Since California presently lacks HIV names reporting laws and our HIV stats can at times be unreliable and not totally indicative of actual HIV rates, S.F. DPH leaders over the years have used the male rectal gonorrhea rate as a surrogate marker for HIV infections.

The basically stable gay male gonorrhea figures add further credence to the flattening, possibly declining, HIV infection caseload.

Starting with the 1999 annual STD report, DPH has noted every year that increases in male rectal gonorrhea were due to more testing, not necessarily more unsafe gay anal sex.

Even though the Dec. 2005 preliminary numbers are up, and the DPH is hedging on the reason by using the word "might" when describing what may be the reason for the increase, more tests performed, if you look at the annual reports on this issue, you will find that earlier climbing rates were related to the rising number of tests performed.

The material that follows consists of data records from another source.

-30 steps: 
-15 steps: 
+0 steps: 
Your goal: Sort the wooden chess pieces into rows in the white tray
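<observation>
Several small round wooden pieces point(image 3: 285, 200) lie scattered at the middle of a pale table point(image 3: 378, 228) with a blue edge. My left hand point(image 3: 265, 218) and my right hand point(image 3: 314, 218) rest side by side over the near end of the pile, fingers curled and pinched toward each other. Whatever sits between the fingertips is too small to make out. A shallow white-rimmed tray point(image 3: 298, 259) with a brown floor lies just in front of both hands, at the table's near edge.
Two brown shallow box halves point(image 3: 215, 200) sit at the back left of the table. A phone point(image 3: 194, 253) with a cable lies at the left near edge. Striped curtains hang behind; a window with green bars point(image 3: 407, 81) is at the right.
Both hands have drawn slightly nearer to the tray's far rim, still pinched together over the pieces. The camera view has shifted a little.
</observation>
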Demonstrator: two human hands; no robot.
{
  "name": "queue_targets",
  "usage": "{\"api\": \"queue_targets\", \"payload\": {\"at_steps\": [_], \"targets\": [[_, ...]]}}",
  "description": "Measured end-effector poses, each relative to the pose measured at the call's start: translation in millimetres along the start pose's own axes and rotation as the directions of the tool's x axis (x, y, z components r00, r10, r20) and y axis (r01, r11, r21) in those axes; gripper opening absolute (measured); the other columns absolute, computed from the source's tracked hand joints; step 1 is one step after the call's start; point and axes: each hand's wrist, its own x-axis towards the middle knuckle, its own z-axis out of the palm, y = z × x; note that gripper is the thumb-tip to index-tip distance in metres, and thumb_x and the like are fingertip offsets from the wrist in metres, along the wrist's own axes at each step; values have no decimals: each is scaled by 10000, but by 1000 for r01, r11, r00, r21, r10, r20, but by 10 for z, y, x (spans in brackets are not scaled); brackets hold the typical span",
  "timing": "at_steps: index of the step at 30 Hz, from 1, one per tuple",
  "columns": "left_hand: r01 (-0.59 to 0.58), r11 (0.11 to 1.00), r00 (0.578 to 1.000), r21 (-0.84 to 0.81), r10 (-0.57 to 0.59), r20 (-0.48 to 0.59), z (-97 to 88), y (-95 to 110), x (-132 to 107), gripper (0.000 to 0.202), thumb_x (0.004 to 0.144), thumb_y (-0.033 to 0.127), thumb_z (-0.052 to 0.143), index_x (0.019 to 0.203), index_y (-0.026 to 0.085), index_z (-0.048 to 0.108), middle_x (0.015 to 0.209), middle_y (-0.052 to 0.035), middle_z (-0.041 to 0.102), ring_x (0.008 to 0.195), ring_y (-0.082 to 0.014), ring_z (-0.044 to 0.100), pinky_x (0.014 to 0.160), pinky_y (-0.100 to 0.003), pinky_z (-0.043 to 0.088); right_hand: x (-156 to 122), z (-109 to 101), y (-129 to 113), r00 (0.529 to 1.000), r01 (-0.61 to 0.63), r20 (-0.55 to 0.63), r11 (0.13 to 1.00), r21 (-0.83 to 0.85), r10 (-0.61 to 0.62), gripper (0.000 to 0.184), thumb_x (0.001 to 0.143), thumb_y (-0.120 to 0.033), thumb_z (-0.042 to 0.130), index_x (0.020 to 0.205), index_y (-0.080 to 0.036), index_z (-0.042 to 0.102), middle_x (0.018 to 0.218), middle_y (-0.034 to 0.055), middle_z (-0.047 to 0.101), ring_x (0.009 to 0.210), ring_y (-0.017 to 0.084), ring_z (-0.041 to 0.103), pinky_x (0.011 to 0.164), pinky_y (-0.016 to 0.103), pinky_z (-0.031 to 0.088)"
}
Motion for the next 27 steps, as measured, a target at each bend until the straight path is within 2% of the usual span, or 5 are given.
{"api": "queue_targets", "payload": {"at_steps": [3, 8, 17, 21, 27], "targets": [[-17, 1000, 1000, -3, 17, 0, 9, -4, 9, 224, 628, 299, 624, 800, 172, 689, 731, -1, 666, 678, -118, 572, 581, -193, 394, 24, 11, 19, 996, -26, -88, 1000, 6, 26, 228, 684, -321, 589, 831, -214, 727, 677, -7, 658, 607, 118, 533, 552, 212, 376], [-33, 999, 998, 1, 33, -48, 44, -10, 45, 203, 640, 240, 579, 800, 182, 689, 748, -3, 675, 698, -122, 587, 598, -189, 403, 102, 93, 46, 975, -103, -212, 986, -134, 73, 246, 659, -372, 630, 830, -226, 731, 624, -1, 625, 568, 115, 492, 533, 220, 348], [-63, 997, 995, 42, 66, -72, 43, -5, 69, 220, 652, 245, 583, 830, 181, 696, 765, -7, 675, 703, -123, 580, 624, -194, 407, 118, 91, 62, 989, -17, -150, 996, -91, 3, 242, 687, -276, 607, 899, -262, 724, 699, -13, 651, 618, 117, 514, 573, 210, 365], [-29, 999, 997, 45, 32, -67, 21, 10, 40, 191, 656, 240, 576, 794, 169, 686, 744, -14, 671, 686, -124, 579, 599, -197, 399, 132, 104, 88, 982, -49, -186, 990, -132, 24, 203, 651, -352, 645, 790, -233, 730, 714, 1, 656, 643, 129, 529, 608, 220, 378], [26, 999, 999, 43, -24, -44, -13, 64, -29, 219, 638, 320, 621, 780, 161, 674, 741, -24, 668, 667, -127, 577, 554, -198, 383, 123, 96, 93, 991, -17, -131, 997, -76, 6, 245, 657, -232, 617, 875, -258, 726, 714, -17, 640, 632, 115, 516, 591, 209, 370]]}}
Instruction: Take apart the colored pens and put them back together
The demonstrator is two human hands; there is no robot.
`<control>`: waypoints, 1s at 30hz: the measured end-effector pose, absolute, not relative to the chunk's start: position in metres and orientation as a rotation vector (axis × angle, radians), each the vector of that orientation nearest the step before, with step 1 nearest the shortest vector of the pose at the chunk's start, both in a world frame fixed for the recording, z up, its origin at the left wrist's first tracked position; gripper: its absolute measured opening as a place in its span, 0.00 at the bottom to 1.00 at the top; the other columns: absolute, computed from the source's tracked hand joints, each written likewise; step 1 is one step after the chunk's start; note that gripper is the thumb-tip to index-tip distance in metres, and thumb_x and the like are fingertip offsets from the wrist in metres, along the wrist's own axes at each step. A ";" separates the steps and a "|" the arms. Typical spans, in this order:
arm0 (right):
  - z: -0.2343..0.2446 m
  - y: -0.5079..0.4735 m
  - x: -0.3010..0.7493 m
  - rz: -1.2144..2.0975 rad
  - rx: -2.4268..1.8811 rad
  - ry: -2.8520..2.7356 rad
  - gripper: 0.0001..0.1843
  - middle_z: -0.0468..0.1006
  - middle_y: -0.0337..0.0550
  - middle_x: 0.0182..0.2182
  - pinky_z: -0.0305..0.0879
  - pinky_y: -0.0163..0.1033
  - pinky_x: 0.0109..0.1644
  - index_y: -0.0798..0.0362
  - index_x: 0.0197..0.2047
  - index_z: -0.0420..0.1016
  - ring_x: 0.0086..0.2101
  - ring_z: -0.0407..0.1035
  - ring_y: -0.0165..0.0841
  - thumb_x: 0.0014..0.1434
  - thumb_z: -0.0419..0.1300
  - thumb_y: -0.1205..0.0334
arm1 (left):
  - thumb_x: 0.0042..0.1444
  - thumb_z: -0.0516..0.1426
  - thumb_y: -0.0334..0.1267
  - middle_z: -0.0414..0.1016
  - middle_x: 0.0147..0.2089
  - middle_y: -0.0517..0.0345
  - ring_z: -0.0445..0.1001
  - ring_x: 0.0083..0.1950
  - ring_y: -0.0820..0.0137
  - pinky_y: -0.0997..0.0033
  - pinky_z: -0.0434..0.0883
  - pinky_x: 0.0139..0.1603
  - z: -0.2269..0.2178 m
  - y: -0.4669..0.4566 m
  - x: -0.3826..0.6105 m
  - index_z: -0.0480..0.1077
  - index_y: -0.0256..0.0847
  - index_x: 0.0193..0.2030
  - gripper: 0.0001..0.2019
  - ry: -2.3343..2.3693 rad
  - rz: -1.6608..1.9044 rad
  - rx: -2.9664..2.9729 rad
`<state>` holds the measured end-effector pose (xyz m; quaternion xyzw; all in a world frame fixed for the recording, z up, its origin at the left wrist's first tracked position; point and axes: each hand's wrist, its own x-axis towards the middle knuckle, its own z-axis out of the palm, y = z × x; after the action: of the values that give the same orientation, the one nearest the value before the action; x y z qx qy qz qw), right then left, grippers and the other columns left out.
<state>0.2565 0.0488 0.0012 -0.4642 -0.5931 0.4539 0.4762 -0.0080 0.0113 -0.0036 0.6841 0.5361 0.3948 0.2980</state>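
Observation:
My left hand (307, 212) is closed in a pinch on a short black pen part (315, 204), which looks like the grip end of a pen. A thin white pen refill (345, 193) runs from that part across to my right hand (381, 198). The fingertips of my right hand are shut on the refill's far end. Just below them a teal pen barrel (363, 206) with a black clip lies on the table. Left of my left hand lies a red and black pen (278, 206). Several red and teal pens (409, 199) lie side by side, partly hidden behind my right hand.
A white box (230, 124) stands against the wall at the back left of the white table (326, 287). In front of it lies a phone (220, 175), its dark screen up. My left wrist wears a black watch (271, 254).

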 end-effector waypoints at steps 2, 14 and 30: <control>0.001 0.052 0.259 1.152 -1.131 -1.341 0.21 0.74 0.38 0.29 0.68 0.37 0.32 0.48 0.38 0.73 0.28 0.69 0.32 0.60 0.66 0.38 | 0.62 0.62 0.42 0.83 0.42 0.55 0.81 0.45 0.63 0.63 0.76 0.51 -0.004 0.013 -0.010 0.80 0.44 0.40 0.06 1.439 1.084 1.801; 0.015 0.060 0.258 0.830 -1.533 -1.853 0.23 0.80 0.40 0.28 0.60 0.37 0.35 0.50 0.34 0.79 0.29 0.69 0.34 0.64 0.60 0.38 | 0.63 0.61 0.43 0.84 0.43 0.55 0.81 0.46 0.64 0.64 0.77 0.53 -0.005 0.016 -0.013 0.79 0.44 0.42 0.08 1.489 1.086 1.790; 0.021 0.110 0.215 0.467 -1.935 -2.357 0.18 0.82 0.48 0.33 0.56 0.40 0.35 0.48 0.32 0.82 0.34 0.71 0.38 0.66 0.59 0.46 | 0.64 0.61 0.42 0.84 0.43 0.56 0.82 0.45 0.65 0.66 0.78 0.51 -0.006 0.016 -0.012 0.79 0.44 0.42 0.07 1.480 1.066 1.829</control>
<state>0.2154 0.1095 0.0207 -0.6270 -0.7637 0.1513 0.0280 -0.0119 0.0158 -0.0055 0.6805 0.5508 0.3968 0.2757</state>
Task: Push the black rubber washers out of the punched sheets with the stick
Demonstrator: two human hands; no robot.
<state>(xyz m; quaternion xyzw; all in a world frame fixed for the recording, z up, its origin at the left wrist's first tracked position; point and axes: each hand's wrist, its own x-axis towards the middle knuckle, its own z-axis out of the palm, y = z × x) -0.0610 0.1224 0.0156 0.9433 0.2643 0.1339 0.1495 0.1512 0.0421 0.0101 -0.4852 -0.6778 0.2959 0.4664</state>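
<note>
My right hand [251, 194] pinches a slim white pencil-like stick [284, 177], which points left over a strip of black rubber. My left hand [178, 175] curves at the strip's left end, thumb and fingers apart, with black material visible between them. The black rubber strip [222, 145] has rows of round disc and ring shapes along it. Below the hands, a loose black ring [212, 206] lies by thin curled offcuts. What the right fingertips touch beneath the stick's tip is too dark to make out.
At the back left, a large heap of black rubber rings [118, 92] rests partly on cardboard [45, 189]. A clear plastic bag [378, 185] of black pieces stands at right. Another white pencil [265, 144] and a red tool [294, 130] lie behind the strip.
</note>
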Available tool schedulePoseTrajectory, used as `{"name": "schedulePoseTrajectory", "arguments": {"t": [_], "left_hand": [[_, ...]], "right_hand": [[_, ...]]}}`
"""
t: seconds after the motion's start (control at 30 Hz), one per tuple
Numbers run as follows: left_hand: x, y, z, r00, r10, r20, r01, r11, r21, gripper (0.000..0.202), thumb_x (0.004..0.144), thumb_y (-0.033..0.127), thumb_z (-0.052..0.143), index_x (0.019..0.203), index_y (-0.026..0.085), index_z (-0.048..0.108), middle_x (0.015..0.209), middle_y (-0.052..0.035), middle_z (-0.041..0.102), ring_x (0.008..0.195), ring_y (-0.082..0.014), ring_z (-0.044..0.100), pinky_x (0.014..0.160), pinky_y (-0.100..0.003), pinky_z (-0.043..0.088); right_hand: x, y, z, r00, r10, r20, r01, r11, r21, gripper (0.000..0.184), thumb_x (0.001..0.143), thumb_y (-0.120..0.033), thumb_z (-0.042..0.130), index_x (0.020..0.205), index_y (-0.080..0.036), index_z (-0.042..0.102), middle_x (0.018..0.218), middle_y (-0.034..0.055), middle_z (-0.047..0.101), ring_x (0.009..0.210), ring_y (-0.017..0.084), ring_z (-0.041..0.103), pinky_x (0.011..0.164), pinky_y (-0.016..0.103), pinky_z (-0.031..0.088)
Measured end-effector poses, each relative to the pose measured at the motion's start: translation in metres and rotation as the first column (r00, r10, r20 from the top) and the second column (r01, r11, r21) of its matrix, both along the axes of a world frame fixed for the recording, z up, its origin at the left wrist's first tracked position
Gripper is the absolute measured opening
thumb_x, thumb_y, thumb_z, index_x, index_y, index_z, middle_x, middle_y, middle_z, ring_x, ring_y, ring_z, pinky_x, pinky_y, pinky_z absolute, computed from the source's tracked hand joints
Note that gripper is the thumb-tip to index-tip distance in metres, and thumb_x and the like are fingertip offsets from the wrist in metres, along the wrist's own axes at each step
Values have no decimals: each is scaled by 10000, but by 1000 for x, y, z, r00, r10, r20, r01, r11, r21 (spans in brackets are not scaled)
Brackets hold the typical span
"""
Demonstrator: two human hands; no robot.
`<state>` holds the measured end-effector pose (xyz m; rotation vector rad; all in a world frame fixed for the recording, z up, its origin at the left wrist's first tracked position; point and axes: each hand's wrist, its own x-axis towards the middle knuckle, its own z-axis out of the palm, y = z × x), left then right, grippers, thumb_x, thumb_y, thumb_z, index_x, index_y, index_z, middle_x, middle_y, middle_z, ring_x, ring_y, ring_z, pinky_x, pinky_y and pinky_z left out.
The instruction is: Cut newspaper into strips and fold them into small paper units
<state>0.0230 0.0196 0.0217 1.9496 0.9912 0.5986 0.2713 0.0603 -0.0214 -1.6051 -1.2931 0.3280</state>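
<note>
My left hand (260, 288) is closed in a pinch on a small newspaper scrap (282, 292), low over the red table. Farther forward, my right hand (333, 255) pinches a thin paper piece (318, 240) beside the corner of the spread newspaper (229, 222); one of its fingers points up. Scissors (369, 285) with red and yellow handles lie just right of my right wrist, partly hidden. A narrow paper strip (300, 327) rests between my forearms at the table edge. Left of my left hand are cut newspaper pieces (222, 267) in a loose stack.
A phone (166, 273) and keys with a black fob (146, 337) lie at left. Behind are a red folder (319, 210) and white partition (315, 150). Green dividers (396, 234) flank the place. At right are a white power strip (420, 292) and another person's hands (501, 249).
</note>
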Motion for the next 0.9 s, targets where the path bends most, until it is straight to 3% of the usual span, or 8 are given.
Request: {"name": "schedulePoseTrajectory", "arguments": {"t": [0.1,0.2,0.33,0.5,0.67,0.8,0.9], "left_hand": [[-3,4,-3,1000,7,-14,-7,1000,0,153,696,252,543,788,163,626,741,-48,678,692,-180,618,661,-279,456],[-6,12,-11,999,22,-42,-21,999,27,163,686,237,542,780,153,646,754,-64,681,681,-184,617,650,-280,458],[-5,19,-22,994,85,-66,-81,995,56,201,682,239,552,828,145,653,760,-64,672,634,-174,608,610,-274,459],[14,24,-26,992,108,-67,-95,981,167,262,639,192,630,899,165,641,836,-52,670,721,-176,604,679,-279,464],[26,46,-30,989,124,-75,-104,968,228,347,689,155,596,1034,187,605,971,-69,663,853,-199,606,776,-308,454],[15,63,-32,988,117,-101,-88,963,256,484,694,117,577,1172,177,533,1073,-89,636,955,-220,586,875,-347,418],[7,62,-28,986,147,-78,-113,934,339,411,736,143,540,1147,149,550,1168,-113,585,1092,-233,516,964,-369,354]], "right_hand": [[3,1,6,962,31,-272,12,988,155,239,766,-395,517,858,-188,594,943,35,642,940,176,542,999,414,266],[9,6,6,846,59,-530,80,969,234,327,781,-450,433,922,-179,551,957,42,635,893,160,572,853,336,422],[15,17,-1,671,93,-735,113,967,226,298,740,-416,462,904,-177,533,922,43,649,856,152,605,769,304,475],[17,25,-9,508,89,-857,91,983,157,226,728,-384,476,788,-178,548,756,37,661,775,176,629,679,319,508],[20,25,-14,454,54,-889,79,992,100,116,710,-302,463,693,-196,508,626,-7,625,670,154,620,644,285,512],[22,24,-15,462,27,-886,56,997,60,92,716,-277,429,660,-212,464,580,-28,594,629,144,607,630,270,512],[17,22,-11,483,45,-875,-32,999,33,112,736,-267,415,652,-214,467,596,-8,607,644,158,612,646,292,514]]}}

You can find those previous annual stats at these links: 1999, 2000, 2001, 2002 and 2003. (Rectal rates are general found on page 71 or 73 of the reports.)

What's the bottom line on all the stats and reports from San Francisco? Except for the rise of female gonorrhea, the city is witnessing a great thing: effective control and prevention of gay STD and HIV rates. However, the disturbing fact remains, DPH and AIDS groups can't bring themselves to acknowledge this positive development, and build on its success. It's almost as if there's something fundamentally wrong or embarrassing about what so many have longed for over the past two-and-a-half decades--containment of infections.

Remember the alarms sounded in June 2000 by DPH, AIDS experts and the media when provisional data for STD and HIV in San Francisco were supposedly at sub-Saharan levels? The experts couldn't wait to call reporters and offer scary quotes, gleefully included in front-page news articles, declaring their fears not just for San Francisco, but indeed for all of America.

Here's what one researcher had to say to the S.F. Chronicle:

> ``This is a harbinger of what is going to happen all over the country,'' warned Tom Coates, director of the University of California at San Francisco AIDS Research Institute. ``What happens in the HIV epidemic usually happens here first.''

Well, if what this AIDS expert applies when the numbers are allegedly on an upswing, it seems to me reasonable to say that if San Francisco's numbers are falling, the same could also be occurring all over the country.

Six years on, with gay infections falling faster than Bush's approval ratings, the silence from DPH, AIDS groups, the CDC and the press, is not only deafening, it's something the gay community should immediately demand an end to.